Work request: The response consists of the lines from the start of the material below through the line holding "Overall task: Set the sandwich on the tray", repeated word for word and without pictures.
★ ★ ★ ★ ★
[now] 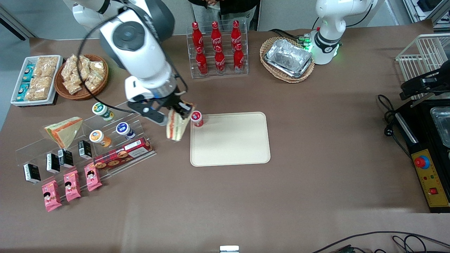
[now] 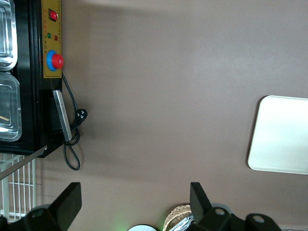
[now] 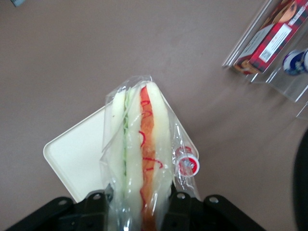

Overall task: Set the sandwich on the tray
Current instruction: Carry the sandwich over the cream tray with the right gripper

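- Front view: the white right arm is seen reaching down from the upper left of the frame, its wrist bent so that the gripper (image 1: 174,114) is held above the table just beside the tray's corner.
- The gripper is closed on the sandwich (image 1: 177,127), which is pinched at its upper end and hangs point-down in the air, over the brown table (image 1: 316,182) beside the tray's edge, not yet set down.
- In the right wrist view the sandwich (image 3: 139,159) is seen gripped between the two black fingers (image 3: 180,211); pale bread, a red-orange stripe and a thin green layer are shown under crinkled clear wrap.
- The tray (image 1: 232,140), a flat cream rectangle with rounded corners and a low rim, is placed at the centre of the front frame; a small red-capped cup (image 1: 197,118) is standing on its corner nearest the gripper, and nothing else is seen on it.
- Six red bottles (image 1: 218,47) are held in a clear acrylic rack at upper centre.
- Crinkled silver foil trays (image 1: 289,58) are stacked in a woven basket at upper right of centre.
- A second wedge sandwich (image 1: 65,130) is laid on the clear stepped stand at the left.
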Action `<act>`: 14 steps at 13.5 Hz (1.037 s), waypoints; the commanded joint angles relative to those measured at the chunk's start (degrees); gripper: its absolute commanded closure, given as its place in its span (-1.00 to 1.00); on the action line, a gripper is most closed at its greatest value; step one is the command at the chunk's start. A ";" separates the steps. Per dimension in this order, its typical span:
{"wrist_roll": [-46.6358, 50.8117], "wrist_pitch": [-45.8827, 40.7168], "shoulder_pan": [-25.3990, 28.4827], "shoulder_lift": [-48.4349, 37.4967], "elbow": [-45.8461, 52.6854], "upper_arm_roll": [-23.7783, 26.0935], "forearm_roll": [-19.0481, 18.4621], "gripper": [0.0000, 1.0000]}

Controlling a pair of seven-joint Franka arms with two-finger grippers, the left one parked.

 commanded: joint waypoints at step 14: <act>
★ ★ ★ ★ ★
Solution:
[now] 
[now] 
[now] 

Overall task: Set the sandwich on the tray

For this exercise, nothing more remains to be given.